WHAT THE TASK ASKS:
Each line below that carries the string "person" must appear in the answer.

Source records:
====

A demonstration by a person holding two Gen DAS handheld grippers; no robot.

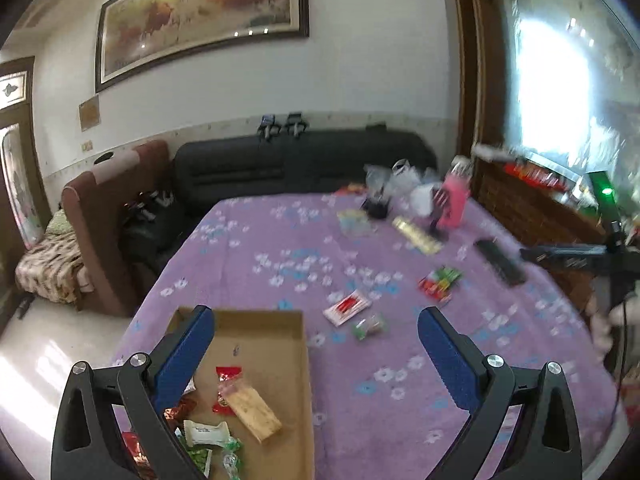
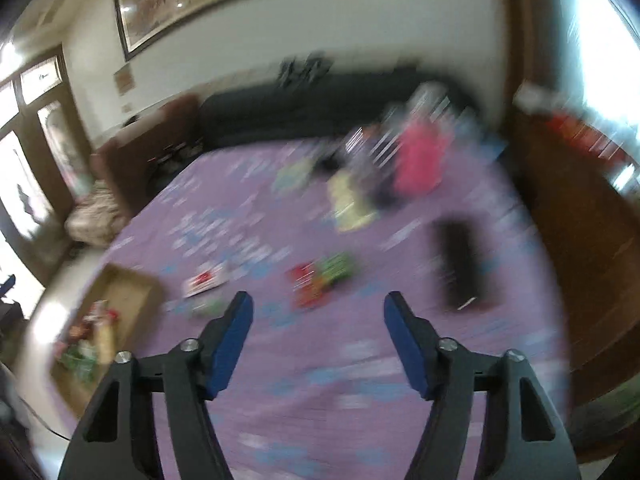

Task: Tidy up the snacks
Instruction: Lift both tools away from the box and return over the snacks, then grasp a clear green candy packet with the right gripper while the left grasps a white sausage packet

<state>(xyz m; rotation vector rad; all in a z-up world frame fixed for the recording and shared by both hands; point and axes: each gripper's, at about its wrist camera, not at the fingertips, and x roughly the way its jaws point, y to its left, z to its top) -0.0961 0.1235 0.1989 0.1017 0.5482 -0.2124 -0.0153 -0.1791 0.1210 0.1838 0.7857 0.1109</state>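
Note:
A shallow cardboard box (image 1: 280,320) sits at the near left of the purple table and holds several snacks, among them a tan bar (image 1: 254,414) and a red packet (image 1: 228,374). My left gripper (image 1: 316,320) is open and empty, above the box's right edge. Loose on the cloth lie a white-and-red packet (image 1: 346,306), a small green candy (image 1: 370,326) and a red-and-green packet (image 1: 440,282). The right wrist view is blurred. My right gripper (image 2: 318,306) is open and empty, just short of the red-and-green packet (image 2: 320,280). The box (image 2: 120,288) shows at its left.
A black remote (image 1: 500,260) lies at the right, and also shows in the right wrist view (image 2: 460,264). A pink container (image 1: 452,200), a gold bar (image 1: 416,234), plastic bags (image 1: 400,178) and other items stand at the far side. A black sofa (image 1: 300,164) stands behind the table.

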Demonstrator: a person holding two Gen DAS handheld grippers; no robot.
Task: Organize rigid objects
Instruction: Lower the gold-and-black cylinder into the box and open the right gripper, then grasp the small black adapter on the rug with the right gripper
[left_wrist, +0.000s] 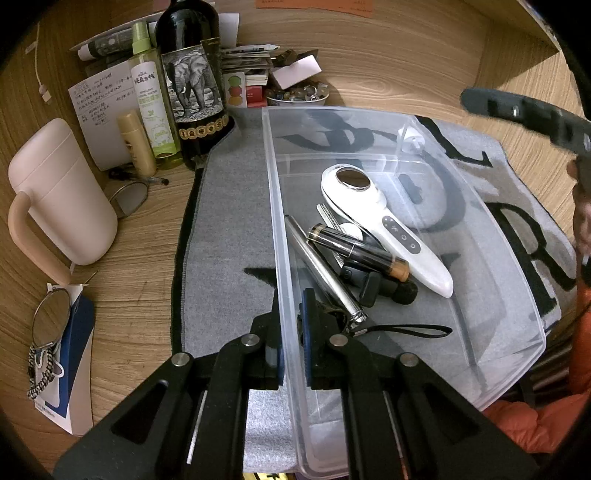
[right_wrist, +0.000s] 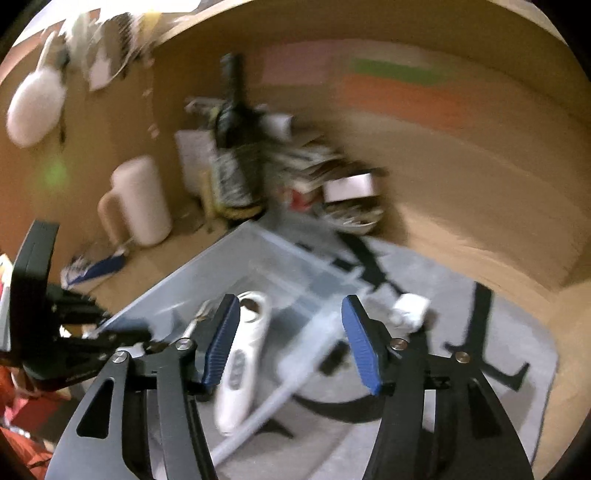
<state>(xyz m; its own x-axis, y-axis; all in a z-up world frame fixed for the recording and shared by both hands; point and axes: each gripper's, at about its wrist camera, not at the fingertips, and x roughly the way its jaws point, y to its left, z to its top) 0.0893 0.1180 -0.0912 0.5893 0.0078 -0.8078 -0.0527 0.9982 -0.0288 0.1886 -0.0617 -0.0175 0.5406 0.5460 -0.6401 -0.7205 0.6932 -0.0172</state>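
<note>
A clear plastic bin (left_wrist: 480, 236) lies on a grey mat (left_wrist: 229, 229). Inside it are a white handheld device (left_wrist: 384, 221), a silver pen (left_wrist: 321, 269), a dark tube with gold ends (left_wrist: 354, 251) and small black items (left_wrist: 384, 288). My left gripper (left_wrist: 291, 325) is shut on the bin's near left wall. My right gripper (right_wrist: 288, 339) is open and empty, held above the bin (right_wrist: 229, 266) and the white device (right_wrist: 243, 354); that view is blurred. The right gripper also shows in the left wrist view, at the right edge (left_wrist: 532, 118).
At the back left of the wooden desk stand a dark bottle with an elephant label (left_wrist: 192, 85), a green spray bottle (left_wrist: 151, 99), a pink jug (left_wrist: 59, 192), papers and a bowl of trinkets (left_wrist: 295, 96). Glasses (left_wrist: 129, 195) and a round mirror (left_wrist: 51, 317) lie left.
</note>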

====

EXERCISE OUTPUT:
A demonstration by a person holding two Gen DAS handheld grippers; no robot.
Demonstrator: a person holding two Gen DAS handheld grippers; no robot.

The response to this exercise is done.